Город методично обстреливали из орудий. Судя по всему, батарея находилась где-то в районе Хотунка – места расселения городской бедноты. Проходя по Горбатой, Иван Александрович увидел дымящуюся воронку, а рядом – труп мужчины. Городской обыватель был изрешечен осколками. Одним ему начисто оторвало ногу. Изумленные, вылезшие из орбит глаза неподвижно смотрели в свинцовое февральское небо, словно спрашивая: «Я-то за что?!»
Подобрав валяющийся рядом с мертвецом треух, Смоляков скинул на грудь убитому свою папаху и зашагал дальше.
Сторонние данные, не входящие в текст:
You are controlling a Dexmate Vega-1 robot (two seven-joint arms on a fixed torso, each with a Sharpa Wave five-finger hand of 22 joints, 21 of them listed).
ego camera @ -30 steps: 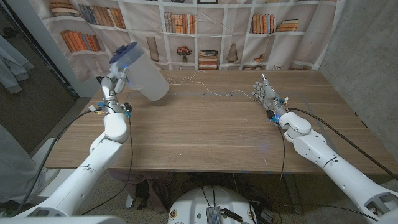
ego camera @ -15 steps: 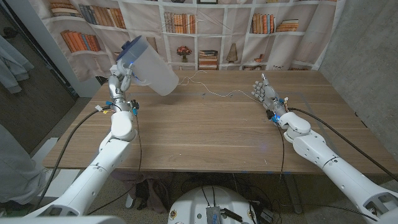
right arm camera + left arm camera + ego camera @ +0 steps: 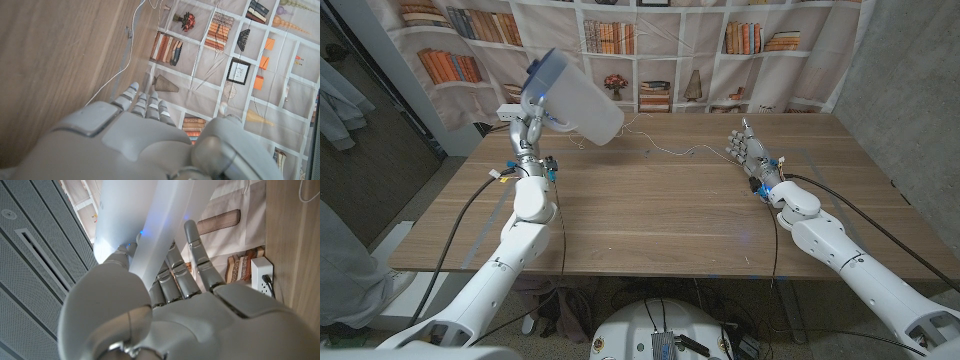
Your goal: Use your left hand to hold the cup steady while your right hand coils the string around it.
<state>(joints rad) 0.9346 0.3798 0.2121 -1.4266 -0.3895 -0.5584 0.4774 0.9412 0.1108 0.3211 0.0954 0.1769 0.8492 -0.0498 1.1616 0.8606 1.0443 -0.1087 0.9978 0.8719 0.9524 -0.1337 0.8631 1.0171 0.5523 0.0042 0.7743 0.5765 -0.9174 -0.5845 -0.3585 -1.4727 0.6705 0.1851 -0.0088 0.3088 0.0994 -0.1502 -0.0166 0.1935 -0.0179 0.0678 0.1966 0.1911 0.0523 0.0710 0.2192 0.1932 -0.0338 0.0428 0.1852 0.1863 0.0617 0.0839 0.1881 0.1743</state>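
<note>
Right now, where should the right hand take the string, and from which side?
Probably the free run of the string lying on the table just left of the right hand. It lies loose there, apart from the tilted cup the left hand holds aloft. Pinch it from above, coming from the right.

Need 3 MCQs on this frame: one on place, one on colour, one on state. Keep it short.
1. Where is the cup?
A. standing on the table
B. held in the air, tilted, above the table's far left corner
C. lying on the floor

2. What colour is the string?
A. white
B. red
C. black

3. What is the right hand doing?
A. pinching the string
B. gripping the cup
C. holding nothing, fingers up, near the string's end

Key: 1 B, the left hand grips the cup off the table. 2 A, a thin white line on the wood. 3 C, nothing shows between its fingers.
</note>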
Теперь он напоминал торговца или сапожника.
Плохо на душе у Ивана Александровича, давно так не было. Тоска, черная, безысходная, выкручивала каждый нерв, сверлила мозг. Жутко хотелось застрелиться.
«Господи милосердный! – взывал офицер, мысленно обращаясь не то к Богу, не то к самому себе. – Неужели все мы с такими жертвами и лишениями пробирались сюда, на Дон, чтобы предать себя позору, предстать перед истерзанной сатанизмом страной в полной беспомощности и, драпая, растащить последние крохи империи? Господи, за что?!»
Выйдя к Никольской церкви, полковник прислонился к старому узловатому дереву. Закрыв глаза, он судорожно сглотнул, пытаясь предотвратить подкравшуюся тошноту.
«Ну все, хватит раскисать… Пулю пустить успеется. Теперь думать надо, думать!»
Усилием воли уняв нервную дрожь, он поднял воротник пальто и стал ждать.
В четырех кварталах, не дальше Баклановского проспекта, вспыхнула перестрелка. Ружейная пальба трескучим шарабаном металась по переулкам, время от времени взрываясь пулеметными очередями.